The string "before" appears in some lines of the entries that follow; copy each such line.

------ TASK DATA ------

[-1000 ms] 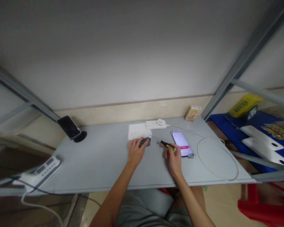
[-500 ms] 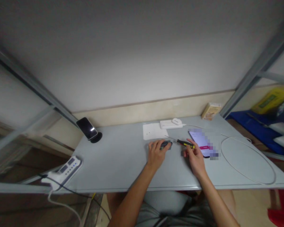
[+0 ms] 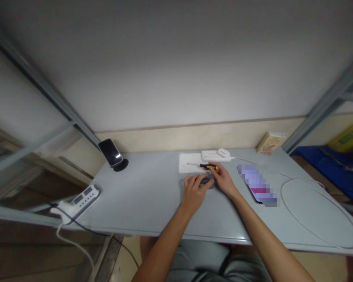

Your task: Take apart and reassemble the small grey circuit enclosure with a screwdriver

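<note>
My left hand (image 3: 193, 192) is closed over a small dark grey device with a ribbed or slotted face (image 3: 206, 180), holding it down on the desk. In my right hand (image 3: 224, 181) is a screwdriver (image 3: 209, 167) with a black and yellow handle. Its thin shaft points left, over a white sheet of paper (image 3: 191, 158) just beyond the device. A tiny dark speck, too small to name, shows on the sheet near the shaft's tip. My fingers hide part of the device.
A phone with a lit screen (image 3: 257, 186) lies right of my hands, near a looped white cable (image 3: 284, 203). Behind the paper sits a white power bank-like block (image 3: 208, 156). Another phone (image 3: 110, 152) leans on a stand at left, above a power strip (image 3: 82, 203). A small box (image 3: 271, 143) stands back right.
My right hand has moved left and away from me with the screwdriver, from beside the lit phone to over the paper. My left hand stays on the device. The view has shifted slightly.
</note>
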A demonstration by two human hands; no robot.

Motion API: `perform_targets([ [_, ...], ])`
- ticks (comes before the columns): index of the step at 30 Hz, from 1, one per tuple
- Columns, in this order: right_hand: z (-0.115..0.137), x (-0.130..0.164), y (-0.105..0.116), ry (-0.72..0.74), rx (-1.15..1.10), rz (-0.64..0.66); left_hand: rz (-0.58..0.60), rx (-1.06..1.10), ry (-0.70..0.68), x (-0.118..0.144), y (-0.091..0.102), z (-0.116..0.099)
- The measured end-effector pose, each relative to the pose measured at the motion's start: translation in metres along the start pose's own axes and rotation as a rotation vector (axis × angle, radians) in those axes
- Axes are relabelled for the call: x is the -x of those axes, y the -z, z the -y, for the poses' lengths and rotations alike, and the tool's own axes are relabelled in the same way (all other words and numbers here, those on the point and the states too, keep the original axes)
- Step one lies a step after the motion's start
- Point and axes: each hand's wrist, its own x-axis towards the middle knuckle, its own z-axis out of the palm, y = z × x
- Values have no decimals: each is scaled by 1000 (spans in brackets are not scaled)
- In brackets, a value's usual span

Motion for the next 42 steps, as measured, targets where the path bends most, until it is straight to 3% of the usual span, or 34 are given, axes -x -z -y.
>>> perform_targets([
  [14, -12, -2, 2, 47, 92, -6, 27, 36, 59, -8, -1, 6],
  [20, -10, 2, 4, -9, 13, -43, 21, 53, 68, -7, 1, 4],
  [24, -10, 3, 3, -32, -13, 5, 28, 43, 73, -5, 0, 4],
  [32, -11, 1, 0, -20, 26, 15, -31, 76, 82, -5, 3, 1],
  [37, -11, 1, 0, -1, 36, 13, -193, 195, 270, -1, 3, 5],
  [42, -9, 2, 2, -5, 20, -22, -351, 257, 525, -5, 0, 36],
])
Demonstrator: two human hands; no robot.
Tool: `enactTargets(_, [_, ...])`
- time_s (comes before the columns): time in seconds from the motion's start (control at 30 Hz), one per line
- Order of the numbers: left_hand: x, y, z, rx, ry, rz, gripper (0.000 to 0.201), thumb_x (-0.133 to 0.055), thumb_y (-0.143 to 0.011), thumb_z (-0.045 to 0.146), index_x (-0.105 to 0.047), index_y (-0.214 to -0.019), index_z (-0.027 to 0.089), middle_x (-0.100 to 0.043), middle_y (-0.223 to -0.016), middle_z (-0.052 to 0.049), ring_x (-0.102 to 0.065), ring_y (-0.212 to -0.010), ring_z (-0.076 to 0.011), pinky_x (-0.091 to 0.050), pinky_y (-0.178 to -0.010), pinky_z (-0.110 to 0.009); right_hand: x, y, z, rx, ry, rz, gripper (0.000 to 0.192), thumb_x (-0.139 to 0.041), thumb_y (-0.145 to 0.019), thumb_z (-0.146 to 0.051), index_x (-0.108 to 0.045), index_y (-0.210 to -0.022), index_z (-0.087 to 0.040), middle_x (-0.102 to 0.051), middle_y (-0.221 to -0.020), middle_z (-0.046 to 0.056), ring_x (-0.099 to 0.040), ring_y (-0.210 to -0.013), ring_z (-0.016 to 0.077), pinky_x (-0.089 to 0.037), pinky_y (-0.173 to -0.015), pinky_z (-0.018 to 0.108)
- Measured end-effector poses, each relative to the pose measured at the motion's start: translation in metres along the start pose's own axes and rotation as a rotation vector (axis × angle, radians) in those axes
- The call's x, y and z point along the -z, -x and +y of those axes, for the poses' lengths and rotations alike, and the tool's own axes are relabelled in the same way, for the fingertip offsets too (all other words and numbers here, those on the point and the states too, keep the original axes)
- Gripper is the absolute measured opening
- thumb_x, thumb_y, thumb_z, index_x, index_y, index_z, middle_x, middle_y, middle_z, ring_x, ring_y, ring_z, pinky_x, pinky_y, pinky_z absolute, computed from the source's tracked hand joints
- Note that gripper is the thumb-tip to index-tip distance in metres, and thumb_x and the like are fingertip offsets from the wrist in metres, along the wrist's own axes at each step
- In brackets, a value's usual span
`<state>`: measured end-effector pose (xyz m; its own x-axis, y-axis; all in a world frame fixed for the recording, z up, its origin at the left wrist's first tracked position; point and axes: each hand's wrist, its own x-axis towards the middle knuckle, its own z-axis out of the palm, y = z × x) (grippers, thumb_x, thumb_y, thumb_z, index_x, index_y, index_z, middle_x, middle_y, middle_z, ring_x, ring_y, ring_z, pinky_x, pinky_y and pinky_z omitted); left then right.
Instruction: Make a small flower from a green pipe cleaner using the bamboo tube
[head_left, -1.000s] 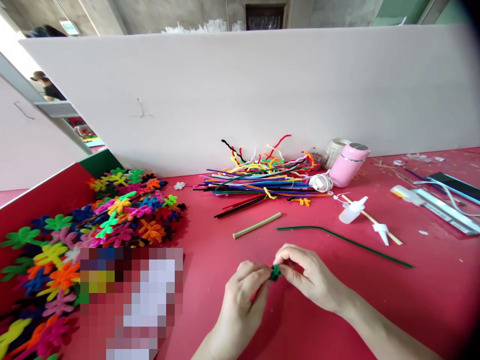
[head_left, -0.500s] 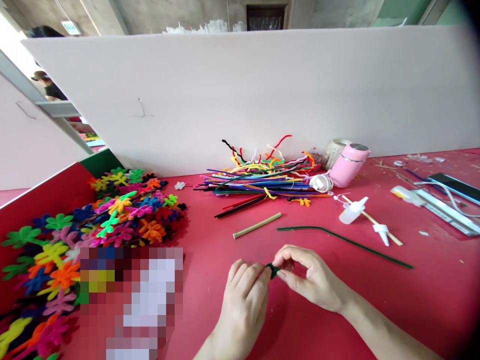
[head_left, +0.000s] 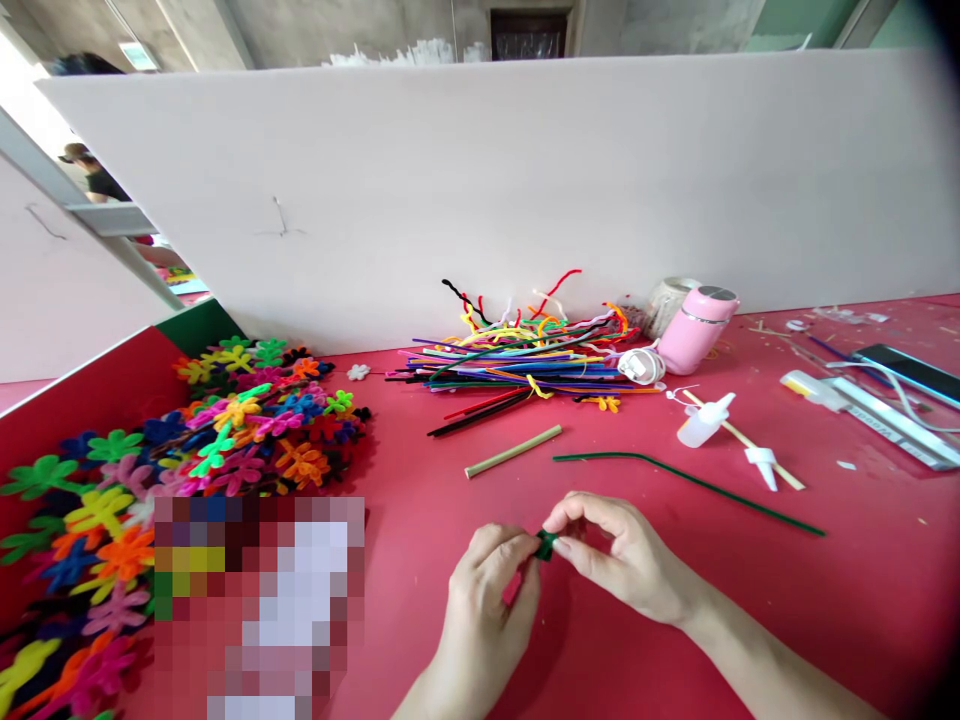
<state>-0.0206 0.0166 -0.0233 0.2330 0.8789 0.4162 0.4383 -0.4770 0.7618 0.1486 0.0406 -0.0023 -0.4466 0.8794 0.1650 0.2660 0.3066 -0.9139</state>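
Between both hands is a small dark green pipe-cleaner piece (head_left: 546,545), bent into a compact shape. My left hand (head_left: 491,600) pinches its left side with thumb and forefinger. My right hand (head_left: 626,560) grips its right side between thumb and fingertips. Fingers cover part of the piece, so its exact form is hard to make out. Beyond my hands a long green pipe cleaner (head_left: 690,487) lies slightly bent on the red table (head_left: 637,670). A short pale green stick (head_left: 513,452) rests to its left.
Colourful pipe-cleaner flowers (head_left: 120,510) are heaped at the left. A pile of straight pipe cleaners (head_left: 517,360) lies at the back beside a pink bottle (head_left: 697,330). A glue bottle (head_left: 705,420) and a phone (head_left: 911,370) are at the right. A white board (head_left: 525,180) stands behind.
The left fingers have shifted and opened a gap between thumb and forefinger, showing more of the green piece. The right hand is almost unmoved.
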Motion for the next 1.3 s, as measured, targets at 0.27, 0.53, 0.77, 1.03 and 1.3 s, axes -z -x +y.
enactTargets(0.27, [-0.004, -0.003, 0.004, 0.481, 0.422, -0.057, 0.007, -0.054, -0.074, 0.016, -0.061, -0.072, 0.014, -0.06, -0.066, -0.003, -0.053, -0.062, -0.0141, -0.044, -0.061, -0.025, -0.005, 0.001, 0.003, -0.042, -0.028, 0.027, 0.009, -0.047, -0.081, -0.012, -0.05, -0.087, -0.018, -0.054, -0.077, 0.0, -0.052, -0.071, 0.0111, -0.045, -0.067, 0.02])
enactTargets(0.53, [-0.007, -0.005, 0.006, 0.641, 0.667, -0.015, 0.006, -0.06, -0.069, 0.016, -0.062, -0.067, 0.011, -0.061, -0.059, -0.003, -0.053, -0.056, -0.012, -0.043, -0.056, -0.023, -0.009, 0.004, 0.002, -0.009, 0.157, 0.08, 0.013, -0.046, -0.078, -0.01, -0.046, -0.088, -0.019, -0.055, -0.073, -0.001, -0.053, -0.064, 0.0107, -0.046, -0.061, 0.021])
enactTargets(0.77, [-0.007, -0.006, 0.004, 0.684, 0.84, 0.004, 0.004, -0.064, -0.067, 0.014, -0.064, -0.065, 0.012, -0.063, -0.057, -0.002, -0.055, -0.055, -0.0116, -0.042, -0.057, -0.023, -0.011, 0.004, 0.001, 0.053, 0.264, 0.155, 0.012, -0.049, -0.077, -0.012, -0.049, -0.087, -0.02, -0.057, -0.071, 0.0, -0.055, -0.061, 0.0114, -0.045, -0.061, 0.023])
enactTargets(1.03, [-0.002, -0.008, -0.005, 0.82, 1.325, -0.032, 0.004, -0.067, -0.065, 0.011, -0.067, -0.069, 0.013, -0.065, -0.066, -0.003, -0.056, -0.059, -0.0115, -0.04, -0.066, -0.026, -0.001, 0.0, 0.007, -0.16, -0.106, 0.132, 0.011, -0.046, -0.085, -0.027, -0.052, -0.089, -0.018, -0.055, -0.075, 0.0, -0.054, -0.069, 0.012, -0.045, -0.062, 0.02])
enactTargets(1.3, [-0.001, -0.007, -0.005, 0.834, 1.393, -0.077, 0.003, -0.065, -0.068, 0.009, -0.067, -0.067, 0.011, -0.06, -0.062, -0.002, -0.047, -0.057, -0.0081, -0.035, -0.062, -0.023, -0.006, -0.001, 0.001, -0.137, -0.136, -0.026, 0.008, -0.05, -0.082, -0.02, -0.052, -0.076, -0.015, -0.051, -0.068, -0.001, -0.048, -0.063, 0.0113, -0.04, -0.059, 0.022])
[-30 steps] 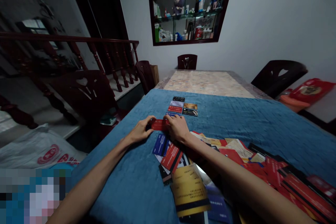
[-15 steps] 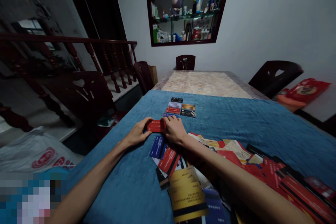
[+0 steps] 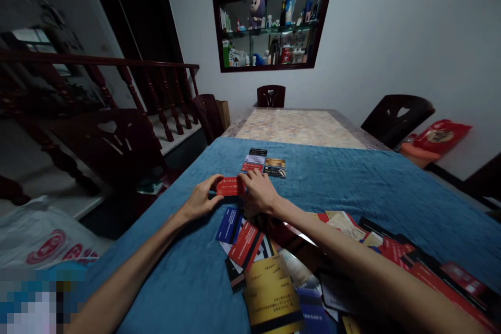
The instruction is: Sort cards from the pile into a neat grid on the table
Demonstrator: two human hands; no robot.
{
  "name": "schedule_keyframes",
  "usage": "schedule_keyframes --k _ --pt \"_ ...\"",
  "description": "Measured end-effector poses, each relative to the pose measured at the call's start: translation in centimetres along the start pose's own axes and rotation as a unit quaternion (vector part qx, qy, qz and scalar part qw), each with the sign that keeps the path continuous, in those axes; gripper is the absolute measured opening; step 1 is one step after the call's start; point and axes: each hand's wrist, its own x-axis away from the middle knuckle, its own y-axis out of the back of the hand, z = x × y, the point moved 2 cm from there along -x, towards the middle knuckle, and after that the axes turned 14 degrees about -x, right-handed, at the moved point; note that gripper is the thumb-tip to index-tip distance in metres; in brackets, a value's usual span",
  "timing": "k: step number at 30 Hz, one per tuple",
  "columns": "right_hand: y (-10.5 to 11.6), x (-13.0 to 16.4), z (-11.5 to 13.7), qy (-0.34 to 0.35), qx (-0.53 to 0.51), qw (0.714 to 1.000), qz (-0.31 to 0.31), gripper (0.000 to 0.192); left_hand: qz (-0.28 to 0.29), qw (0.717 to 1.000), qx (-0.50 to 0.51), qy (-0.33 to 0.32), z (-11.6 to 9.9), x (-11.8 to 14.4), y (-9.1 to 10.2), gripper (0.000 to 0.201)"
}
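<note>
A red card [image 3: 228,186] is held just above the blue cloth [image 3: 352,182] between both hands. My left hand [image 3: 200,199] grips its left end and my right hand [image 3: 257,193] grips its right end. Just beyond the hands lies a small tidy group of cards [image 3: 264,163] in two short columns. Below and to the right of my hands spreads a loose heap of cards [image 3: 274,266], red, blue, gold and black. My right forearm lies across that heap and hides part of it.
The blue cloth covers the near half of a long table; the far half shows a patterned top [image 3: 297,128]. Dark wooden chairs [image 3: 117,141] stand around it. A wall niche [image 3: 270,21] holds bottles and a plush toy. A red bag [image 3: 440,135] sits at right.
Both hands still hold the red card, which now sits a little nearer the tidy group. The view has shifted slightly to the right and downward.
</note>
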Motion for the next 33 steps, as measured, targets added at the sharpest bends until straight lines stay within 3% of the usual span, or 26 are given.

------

--- RESPONSE TO THE TASK ---
- ticks (comes before the columns): index of the step at 30 Hz, from 1, one per tuple
- time_s (comes before the columns): time in seconds from the motion's start (control at 30 Hz), one per line

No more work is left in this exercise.